One thing I have never been able to make is meringues. Well, okay....I can MAKE them but they just never turn out nice and fluffy and chewy and puffy. This time was no different. I used my wonderful new Kitchenaid to whip the heck out of the egg whites thinking maybe that has been my problem in the past. You know, maybe a hand mixer just wasn't doing the job properly. Nope. Apparently that was not the problem.
They were looking good, I had my hopes up, even folding the chopped pecans and toffee into the meringue didn't deflate it. BUT...as you can see from the photos....they went flat in the oven. Don't get me wrong, they are still quite tasty and even have the outer crispy / inner chewy that meringues are supposed to have but, dag nab it, they just don't look all poofy like they do in the many photos on line that I have seen. What am I doing wrong? Any ideas?
Pecan Toffee Meringues
Ingredients
4 egg whites
1/4 tsp cream of tartar
1 cup sugar
1 cup toffee bits
1 cup finely chopped pecans
Directions
Preheat oven to 250 degrees.
Whip egg whites and cream of tartar until soft peaks form. Gradually beat in sugar, 1 Tbsp at a time, until stiff peaks form. Around 6 or so minutes.
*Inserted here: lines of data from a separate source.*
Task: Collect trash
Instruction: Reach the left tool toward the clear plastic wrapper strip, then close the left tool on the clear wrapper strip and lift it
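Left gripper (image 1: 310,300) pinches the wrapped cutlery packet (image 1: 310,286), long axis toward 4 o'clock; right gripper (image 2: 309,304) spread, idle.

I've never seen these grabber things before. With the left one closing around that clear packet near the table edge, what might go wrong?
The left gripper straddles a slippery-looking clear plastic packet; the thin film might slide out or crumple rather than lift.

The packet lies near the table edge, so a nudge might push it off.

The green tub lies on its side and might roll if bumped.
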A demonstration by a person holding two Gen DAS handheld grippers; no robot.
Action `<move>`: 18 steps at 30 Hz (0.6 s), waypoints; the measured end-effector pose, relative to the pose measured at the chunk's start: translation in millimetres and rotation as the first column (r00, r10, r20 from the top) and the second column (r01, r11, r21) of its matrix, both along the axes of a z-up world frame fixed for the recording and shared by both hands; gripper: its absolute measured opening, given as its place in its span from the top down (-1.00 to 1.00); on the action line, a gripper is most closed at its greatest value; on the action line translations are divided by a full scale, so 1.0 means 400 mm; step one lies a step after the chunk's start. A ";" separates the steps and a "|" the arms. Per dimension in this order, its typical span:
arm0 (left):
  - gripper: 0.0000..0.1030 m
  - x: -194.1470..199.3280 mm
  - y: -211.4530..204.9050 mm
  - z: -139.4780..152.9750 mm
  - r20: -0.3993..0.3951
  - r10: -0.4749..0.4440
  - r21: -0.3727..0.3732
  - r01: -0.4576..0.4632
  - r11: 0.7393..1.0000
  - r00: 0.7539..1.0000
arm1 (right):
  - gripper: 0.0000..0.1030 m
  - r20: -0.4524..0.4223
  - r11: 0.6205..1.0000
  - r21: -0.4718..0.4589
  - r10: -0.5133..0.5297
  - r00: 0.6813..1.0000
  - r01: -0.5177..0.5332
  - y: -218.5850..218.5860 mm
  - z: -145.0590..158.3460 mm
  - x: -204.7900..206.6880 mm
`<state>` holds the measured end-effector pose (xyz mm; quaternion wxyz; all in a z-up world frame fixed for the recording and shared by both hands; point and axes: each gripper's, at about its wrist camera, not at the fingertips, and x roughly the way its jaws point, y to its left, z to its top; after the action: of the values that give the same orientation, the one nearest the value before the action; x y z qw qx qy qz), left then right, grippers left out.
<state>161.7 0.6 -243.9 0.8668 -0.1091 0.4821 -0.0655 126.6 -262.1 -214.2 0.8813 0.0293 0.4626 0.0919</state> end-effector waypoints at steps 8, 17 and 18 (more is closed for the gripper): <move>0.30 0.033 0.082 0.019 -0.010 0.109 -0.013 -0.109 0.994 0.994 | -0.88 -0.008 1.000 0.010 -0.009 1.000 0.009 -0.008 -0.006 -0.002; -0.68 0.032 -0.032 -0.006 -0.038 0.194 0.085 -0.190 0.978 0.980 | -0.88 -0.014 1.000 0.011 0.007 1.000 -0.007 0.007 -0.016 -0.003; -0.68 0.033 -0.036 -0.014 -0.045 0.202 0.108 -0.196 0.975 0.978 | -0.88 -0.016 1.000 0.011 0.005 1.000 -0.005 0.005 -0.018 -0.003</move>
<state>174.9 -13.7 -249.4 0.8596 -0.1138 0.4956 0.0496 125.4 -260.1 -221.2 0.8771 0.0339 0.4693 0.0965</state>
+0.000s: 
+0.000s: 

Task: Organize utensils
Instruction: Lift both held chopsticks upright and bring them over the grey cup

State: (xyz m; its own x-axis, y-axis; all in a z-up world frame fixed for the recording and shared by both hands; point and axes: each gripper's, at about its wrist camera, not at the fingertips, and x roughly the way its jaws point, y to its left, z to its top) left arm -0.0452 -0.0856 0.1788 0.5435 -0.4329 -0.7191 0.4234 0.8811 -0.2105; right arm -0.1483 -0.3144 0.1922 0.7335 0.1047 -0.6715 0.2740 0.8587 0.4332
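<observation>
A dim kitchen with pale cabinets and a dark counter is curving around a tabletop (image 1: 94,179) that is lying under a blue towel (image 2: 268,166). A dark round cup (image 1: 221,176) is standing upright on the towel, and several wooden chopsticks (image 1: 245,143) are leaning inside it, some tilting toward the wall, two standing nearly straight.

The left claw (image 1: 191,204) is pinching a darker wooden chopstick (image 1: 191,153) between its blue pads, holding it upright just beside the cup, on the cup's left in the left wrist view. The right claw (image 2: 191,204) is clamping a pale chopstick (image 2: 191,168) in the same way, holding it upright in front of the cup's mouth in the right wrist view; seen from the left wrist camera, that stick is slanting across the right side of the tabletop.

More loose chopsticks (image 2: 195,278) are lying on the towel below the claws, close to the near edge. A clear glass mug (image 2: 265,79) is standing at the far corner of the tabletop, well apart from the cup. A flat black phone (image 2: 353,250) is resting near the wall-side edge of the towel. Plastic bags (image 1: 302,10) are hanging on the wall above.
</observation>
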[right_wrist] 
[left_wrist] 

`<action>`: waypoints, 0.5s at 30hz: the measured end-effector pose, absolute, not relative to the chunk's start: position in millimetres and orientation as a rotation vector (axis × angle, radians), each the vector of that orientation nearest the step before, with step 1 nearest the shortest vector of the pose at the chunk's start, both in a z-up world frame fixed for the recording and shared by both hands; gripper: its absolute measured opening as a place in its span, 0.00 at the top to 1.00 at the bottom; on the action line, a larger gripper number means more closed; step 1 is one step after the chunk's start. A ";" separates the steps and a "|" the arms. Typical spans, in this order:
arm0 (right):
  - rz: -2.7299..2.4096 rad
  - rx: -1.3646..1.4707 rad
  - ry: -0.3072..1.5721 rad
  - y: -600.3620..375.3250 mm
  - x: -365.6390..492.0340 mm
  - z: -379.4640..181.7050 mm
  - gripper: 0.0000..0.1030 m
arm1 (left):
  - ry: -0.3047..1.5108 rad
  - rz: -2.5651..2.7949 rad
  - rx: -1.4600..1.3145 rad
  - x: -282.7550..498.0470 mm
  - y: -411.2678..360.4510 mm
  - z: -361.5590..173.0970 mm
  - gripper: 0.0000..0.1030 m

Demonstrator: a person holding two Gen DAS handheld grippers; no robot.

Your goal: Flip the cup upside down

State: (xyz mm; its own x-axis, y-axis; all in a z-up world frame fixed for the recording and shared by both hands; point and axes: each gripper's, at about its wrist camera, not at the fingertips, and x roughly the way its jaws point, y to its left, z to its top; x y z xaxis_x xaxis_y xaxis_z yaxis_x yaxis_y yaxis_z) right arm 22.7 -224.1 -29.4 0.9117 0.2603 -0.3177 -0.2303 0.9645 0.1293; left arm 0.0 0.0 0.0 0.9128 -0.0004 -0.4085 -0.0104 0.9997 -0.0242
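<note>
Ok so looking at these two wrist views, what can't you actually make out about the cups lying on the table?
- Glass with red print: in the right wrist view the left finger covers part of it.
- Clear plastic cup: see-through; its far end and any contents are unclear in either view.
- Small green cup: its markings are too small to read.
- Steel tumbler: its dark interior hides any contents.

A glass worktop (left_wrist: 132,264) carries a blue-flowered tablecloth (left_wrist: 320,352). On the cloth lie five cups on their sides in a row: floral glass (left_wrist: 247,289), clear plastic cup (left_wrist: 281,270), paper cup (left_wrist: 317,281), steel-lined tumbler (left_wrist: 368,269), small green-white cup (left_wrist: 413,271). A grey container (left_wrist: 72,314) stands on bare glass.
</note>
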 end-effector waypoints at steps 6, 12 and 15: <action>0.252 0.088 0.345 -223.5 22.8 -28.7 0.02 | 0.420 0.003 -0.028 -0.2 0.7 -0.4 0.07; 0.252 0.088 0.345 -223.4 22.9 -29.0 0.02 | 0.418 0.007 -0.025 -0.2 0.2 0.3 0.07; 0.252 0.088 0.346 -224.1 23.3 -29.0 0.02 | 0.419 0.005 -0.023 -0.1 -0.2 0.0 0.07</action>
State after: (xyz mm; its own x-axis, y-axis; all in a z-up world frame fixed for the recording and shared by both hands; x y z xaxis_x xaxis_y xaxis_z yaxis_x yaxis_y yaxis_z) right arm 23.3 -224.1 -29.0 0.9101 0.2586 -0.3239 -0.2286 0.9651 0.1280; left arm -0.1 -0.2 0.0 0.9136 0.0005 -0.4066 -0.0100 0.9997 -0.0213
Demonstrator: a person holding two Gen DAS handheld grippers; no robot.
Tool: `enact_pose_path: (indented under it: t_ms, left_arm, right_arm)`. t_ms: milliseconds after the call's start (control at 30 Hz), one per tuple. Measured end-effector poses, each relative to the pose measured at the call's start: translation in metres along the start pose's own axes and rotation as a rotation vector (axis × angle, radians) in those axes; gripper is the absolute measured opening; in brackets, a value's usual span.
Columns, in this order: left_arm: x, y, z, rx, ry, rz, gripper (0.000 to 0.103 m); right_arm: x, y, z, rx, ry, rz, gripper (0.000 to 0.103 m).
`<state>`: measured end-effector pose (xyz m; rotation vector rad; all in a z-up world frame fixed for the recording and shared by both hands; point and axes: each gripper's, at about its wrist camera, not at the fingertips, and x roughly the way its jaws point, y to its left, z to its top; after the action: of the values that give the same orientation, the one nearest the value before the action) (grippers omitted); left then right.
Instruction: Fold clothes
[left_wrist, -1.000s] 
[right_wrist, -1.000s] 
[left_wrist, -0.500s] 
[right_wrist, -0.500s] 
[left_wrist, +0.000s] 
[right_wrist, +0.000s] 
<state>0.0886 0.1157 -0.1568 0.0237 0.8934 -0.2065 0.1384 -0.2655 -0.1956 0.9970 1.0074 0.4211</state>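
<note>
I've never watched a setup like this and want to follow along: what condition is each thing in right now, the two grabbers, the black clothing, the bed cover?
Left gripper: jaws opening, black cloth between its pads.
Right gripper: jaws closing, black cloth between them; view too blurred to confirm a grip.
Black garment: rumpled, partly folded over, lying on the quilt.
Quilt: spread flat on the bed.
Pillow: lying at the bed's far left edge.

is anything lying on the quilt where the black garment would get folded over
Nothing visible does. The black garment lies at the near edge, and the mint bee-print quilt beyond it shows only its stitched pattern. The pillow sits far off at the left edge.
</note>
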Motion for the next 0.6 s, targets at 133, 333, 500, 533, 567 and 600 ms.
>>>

Gently fold in toffee bits and pecans.
Drop by spoonful onto parchment paper lined cookie sheet. Bake at 250 for 30 minutes then shut off oven. Leave cookies in oven for an hour to dry. Do not open oven.
Remove from oven and transfer to wire cookie racks to cool.
I am not sure if I am destined to not be able to make poofy meringues. Maybe it is one of those recipes where practice makes perfect. I would love to hear from those of you who make those wonderfully high meringues. Any tips you'd like to share would be appreciated.
I love making meringues as they are simple and inexpensive and a great way to use up egg whites left over from other recipes but they are slowly moving to bottom of my list of things to make as it is getting increasingly frustrating to not have them turn out how I want them to. Grrrrr!